Pictures excluded, copy all of the data below exactly.

Records excerpted from a collection
===============

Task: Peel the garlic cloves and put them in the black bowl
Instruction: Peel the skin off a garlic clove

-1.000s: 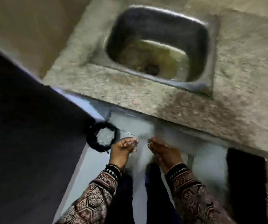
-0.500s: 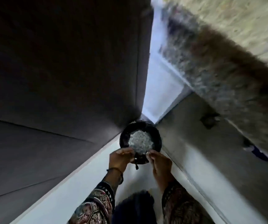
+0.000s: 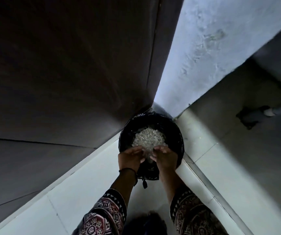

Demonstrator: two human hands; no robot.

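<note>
Hands: left hand (image 3: 131,159) and right hand (image 3: 167,158) are side by side with a small gap between them. Both have loosely curled fingers and backs to the camera, so I honestly can't tell if any scraps are still pinched in there.
Where they are: over the near rim of the bin (image 3: 178,134), just above what's inside.
What changed: a second ago the view was on the steel sink and stone counter, with both hands low below the counter edge and the bin off to the left. Half a second ago the bin was centred and the hands were at its near edge. Now they've come further in over the opening.
What that means: looks to me like a skin-dumping trip, not a clove drop. So peeling is paused or done for this batch.
Bin: round, lined with a black plastic bag, and it sits on the pale floor tiles (image 3: 85,192) in the corner where the dark panel (image 3: 68,65) meets the painted wall (image 3: 204,56).
In the bin: a heap of pale papery shreds (image 3: 148,139), most likely garlic skins. No whole cloves that I can make out.
Task stuff: garlic cloves and the black bowl aren't in view at all.
Extras: dark thread band (image 3: 128,169) on the left wrist, patterned sleeves (image 3: 105,214) at the bottom.
</note>
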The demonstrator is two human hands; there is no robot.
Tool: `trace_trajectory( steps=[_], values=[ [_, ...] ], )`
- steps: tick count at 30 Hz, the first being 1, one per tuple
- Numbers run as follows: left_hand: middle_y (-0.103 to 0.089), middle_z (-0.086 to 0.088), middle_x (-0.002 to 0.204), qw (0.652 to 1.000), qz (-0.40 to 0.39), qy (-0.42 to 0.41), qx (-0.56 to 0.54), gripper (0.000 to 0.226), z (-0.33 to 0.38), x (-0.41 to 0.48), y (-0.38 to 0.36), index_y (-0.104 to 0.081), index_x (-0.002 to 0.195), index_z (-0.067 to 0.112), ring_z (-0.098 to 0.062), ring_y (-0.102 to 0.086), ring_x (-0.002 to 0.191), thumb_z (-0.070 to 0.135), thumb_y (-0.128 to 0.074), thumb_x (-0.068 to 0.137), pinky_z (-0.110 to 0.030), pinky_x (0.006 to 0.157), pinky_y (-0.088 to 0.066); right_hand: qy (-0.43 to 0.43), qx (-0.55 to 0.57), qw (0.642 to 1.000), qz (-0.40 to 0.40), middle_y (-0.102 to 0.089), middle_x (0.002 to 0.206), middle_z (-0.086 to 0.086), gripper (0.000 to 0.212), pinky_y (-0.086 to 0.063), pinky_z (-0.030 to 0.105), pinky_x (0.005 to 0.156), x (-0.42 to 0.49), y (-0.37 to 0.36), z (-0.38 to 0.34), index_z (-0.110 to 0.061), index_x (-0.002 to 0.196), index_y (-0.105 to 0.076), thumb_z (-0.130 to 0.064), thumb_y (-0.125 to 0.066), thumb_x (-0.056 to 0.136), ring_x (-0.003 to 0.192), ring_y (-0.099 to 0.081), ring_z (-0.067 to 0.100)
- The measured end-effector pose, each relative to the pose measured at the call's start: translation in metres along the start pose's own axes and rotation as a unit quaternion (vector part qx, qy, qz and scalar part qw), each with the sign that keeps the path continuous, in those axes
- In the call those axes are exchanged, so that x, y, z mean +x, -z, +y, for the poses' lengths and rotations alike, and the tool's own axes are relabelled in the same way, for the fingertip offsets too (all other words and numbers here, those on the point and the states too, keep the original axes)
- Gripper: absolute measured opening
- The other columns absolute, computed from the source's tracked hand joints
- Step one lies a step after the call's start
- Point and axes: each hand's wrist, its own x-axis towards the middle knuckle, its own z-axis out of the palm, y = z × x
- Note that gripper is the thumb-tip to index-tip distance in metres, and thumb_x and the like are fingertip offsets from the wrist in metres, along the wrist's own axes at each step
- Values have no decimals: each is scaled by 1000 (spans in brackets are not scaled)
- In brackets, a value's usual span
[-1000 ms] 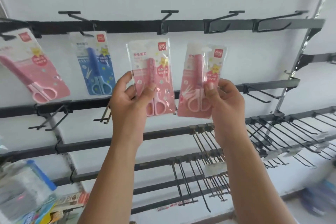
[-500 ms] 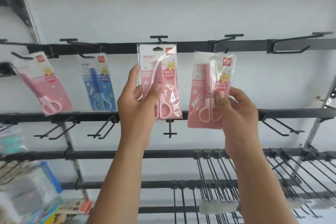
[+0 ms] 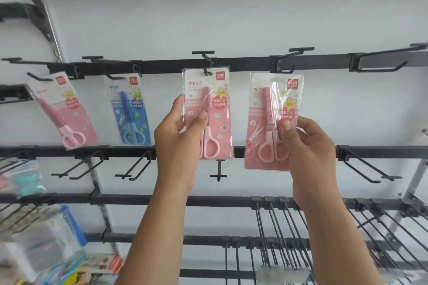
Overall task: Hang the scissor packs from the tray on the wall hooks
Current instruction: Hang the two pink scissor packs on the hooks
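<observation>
I pinch each pink pack low so its hang-hole stays clear: my left hand has one pack at the centre hook, my right hand holds the other pack just under the next hook.

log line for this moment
left hand: pink pack at third hook | right hand: second pink pack, unhung | hung: tilted pink pack, blue pack
</observation>
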Motion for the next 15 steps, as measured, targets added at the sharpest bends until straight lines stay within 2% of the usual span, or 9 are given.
trace_trajectory(
  steps=[2,3,5,8,11,13,15],
  values=[
    [-78,17,96,1000,-4,0,18,48,-2,3,0,-62,110,54,-3,-74,91,9,-65,94,-20,75,-56,0,0,1000,4,-76,73,1,10,-62,39,62,1,2,0,-15,102,-69,-24,-65,98,69,-73,21],
    [-78,13,101,1000,-11,4,29,46,-5,4,-1,-64,119,49,-7,-74,96,10,-64,95,-25,81,-57,-1,0,1000,5,-77,74,1,10,-62,38,61,1,2,0,-15,102,-69,-23,-64,98,68,-73,20],
    [-78,7,107,999,-26,8,42,37,-11,5,-3,-67,123,37,-14,-75,97,11,-61,97,-31,82,-59,-2,0,1000,8,-77,75,1,12,-62,37,60,2,3,0,-13,104,-69,-22,-64,98,67,-74,19],
    [-77,3,110,999,-26,9,47,31,-18,5,-6,-67,125,31,-14,-76,95,17,-60,98,-26,73,-59,0,7,1000,18,-76,70,-2,13,-59,32,54,5,4,-3,-11,104,-68,-21,-64,99,63,-73,15],
    [-76,6,101,996,-13,-5,90,28,-22,6,-7,-69,110,38,-6,-75,78,16,-58,98,-17,61,-54,12,4,1000,28,-68,56,-9,12,-55,25,50,11,7,-7,-10,103,-67,-21,-62,100,54,-68,8],
    [-74,11,103,992,3,-13,129,28,-24,7,-6,-68,111,43,-2,-74,76,20,-59,97,-19,62,-55,18,7,999,35,-67,54,-10,12,-54,23,49,14,9,-11,-9,103,-67,-20,-62,100,52,-66,7],
    [-69,16,110,985,24,-18,170,31,-26,8,-4,-63,124,41,-5,-73,83,29,-60,96,-24,69,-56,19,8,999,42,-68,57,-8,13,-54,25,49,17,12,-14,-8,103,-68,-20,-63,100,52,-66,9]
  ],
)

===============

Answer for the task:
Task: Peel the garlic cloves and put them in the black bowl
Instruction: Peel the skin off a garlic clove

-1.000s: 
-0.500s: 
+0.000s: 

Demonstrator: two human hands; no robot.

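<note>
Hands: left hand (image 3: 131,159) and right hand (image 3: 167,158) are side by side with a small gap between them. Both have loosely curled fingers and backs to the camera, so I honestly can't tell if any scraps are still pinched in there.
Where they are: over the near rim of the bin (image 3: 178,134), just above what's inside.
What changed: a second ago the view was on the steel sink and stone counter, with both hands low below the counter edge and the bin off to the left. Half a second ago the bin was centred and the hands were at its near edge. Now they've come further in over the opening.
What that means: looks to me like a skin-dumping trip, not a clove drop. So peeling is paused or done for this batch.
Bin: round, lined with a black plastic bag, and it sits on the pale floor tiles (image 3: 85,192) in the corner where the dark panel (image 3: 68,65) meets the painted wall (image 3: 204,56).
In the bin: a heap of pale papery shreds (image 3: 148,139), most likely garlic skins. No whole cloves that I can make out.
Task stuff: garlic cloves and the black bowl aren't in view at all.
Extras: dark thread band (image 3: 128,169) on the left wrist, patterned sleeves (image 3: 105,214) at the bottom.
</note>
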The demonstrator is two human hands; there is no robot.
Tool: `trace_trajectory( steps=[_], values=[ [_, ...] ], )`
- steps: tick count at 30 Hz, the first being 1, one per tuple
- Numbers run as follows: left_hand: middle_y (-0.103 to 0.089), middle_z (-0.086 to 0.088), middle_x (-0.002 to 0.204), qw (0.652 to 1.000), qz (-0.40 to 0.39), qy (-0.42 to 0.41), qx (-0.56 to 0.54), gripper (0.000 to 0.226), z (-0.33 to 0.38), x (-0.41 to 0.48), y (-0.38 to 0.36), index_y (-0.104 to 0.081), index_x (-0.002 to 0.195), index_z (-0.067 to 0.112), ring_z (-0.098 to 0.062), ring_y (-0.102 to 0.086), ring_x (-0.002 to 0.191), thumb_z (-0.070 to 0.135), thumb_y (-0.128 to 0.074), thumb_x (-0.068 to 0.137), pinky_z (-0.110 to 0.030), pinky_x (0.006 to 0.157), pinky_y (-0.088 to 0.066); right_hand: qy (-0.43 to 0.43), qx (-0.55 to 0.57), qw (0.642 to 1.000), qz (-0.40 to 0.40), middle_y (-0.102 to 0.089), middle_x (0.002 to 0.206), middle_z (-0.086 to 0.086), gripper (0.000 to 0.212), pinky_y (-0.086 to 0.063), pinky_z (-0.030 to 0.105), pinky_x (0.005 to 0.156), x (-0.42 to 0.49), y (-0.37 to 0.36), z (-0.38 to 0.34), index_z (-0.110 to 0.061), index_x (-0.002 to 0.196), index_y (-0.105 to 0.076), thumb_z (-0.130 to 0.064), thumb_y (-0.125 to 0.066), thumb_x (-0.056 to 0.136), ring_x (-0.003 to 0.192), ring_y (-0.099 to 0.081), ring_z (-0.067 to 0.100)
- The measured end-effector pose, each relative to the pose measured at the call's start: translation in metres along the start pose's own axes and rotation as a unit quaternion (vector part qx, qy, qz and scalar part qw), each with the sign that keeps the path continuous, in those axes
- In the call those axes are exchanged, so that x, y, z mean +x, -z, +y, for the poses' lengths and rotations alike, and the tool's own axes are relabelled in the same way, for the fingertip offsets too (all other words and numbers here, those on the point and the states too, keep the original axes)
- Gripper: absolute measured opening
- The other columns absolute, computed from the source's tracked hand joints
- Step one lies a step after the call's start
- Point and axes: each hand's wrist, its own x-axis towards the middle knuckle, its own z-axis out of the palm, y = z × x
- Note that gripper is the thumb-tip to index-tip distance in metres, and thumb_x and the like are fingertip offsets from the wrist in metres, along the wrist's own axes at each step
- Values have no decimals: each is scaled by 1000 (spans in brackets are not scaled)
- In brackets, a value's usual span
[-1000 ms] 
[-500 ms] 
[+0 ms] 
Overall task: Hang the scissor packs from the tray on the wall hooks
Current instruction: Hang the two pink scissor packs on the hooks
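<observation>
I pinch each pink pack low so its hang-hole stays clear: my left hand has one pack at the centre hook, my right hand holds the other pack just under the next hook.

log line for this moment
left hand: pink pack at third hook | right hand: second pink pack, unhung | hung: tilted pink pack, blue pack
</observation>
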Motion for the next 15 steps, as measured, targets added at the sharpest bends until straight lines stay within 2% of the usual span, or 9 are given.
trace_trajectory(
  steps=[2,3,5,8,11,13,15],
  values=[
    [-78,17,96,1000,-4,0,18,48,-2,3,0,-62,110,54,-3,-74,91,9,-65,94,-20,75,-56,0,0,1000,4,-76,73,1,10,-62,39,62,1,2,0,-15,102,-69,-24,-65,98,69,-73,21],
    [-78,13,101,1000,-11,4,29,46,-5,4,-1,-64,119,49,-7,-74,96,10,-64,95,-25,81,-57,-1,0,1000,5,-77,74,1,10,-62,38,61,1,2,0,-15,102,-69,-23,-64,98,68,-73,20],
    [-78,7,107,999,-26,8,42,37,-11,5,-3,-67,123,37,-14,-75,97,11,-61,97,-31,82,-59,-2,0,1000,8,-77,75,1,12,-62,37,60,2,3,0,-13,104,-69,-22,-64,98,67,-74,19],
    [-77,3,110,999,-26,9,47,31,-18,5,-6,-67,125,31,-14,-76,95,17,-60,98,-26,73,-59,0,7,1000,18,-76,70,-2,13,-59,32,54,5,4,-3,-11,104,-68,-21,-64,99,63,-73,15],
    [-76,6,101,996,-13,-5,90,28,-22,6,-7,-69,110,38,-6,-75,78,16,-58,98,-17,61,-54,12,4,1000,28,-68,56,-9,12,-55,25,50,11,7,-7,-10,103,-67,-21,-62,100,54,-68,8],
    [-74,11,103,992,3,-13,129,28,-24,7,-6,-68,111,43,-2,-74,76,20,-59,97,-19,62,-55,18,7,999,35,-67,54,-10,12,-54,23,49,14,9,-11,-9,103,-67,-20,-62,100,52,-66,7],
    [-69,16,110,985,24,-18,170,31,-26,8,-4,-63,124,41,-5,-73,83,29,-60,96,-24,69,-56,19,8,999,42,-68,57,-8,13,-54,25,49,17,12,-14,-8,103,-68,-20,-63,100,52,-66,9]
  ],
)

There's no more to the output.